Wednesday, April 18, 2007
There was broad agreement among legal experts that the cases challenging the federal abortion ban were not likely to result in Roe v. Wade being overruled. Predictably, the Court did something much more insidious. To most of the public, the decision will seem like one narrowly addressing a seldom-used, controversial abortion procedure. But there is a great deal more at stake. In one fell swoop, the Court seems to have lowered the status of the right to abortion even further than where it was left after Planned Parenthood v. Casey; expanded the range of state interests that can justify abortion restrictions; done away with the principle that abortion restrictions are facially unconstitutional if they endanger women's health; suggested that as-applied challenges are the only appropriate vehicles for challenging abortion restrictions; and indicated that legislatures are free to regulate the details of how medical procedures are performed and to force doctors to perform medical procedures in ways they believe are riskier for their patients.
In this post, I address the last of these, the significance of the Court's sanctioning of legislative intrusion into medical decisionmaking.
In order to uphold the federal ban while purporting not to disturb the Court's ruling in Stenberg v. Carhart, in which the Court struck down a similarly worded state statute, the majority needed to find the Achilles' heel in that decision. The Court had just recently issued a unanimous decision in Ayotte v. Planned Parenthood, in which the Court did not take issue with the principle that abortion restrictions are unconstitutional if they endanger a woman's health. The majority thus had to find a way to make a health exception seem unnecessary in this particular instance. How did it do that, in the face of so much medical authority supporting the safety of the banned methods? By flipping the relevant standard from Stenberg v. Carhart on its head.
In Stenberg, the Court ruled -- not that all abortion procedure bans require a health exception -- but that a health exception is required when a banned procedure may be safer than other methods. As I wrote in Winter Count: Taking Stock of Abortion Rights After Casey and Carhart, this appeared to invite inquiry into the safety of banned procedures as a necessary step to deciding whether a health exception is necessary. But such an inquiry necessarily raises the question how much evidence of the banned procedures' safety is needed. Must there be virtual unanimity within the medical community of a procedure's safety advantages? Whose opinion matters -- those who perform abortions regularly, or those who choose not to for ideological reasons? How should a court balance these differing opinions?
Stenberg answered this by holding that where "substantial medical authority" supports the safety benefits of a procedure, any ban on that procedure must include a health exception. Today's decision, however, suggests the opposite. As long as there is some medical opinion that a banned procedure is not needed to preserve women's health, legislatures are free to ban it without a health exception, even when substantial medical authority regards it as advantageous.
It is hard to envision any medical procedure for which there is not some controversy over its effectiveness. Commonplace in medicine generally, such controversies are inevitable in the emotionally volatile abortion arena. With the intact D&E abortion procedure, the scales of medical authority were sharply tipped toward the safety of the procedure, but a small, vocal, and ideologically driven minority, led by doctors who performed few or no abortions, persisted in claiming that the procedure is never needed. Those dissenting voice were enough to satisfy the Court in today's decision that a virtually total ban on the procedure was permissible. With the Court's new interpretation of Stenberg, it is hard to envision any intrusion into abortion practice that the Court would not countenance, unless it made abortions essentially unavailable at some stage of pregnancy.

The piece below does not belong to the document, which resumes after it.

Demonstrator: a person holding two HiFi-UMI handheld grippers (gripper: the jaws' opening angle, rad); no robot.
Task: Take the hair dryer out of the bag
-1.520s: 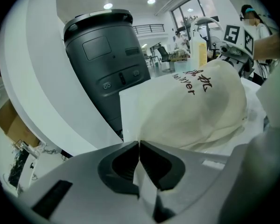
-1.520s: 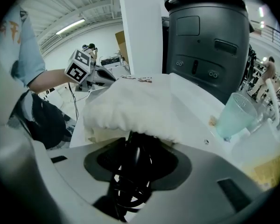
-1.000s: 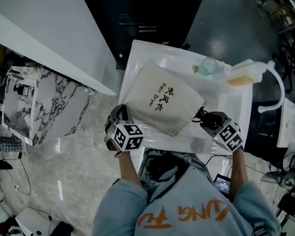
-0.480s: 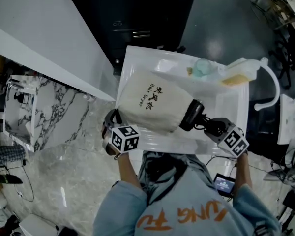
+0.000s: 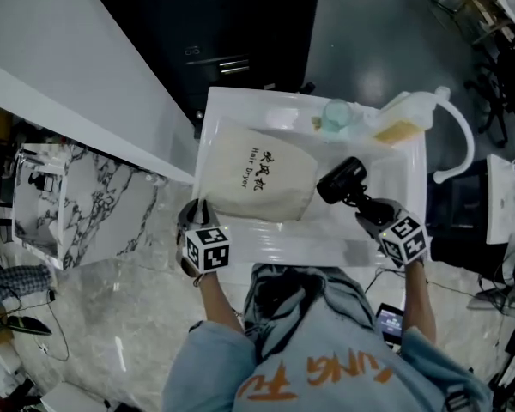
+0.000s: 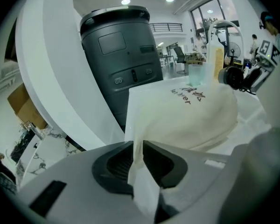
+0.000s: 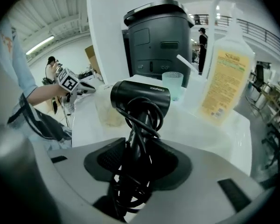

As I wrote in my Winter Count article, it was troubling enough that the Stenberg Court conditioned a health exception upon a showing of "substantial medical" authority. The opinion seemd to assume unrealistically that improved safety in medicine magically occurs overnight, with a "substantial" portion of the establishment instantly signing on to a new method. Abortion safety, and indeed the safety of most medical procedures, would not be what they are today if legislatures had been permitted to ban every new method before "substantial authority" demonstrated its benefits. But today's opinion takes this problem even further, seemingly allowing bans on procedures, without health exceptions, if there is any disagreement as to safety advantages at all.
Disturbingly, the Court felt free to disregard utterly the trial courts' findings that the banned methods carried safety advantages. In fact, it seemed far more interested in the findings of Judge Casey, the trial judge in the only one of the three federal challenges not before the Court. (Even Judge Casey found the ban unconstitutional, but his factual findings regarding the safety of intact D&E were the most equivocal of the three trial judges.) While the Court took care to note that "[u]ncritical deference to Congress' factual findings [was] inappropriate," it did not feel compelled to address whether, and in what way, the trial courts' findings, to which it should have deferred, were clearly erroneous.
In subsequent posts, I will address some of the other disturbing implications of the Court's decision.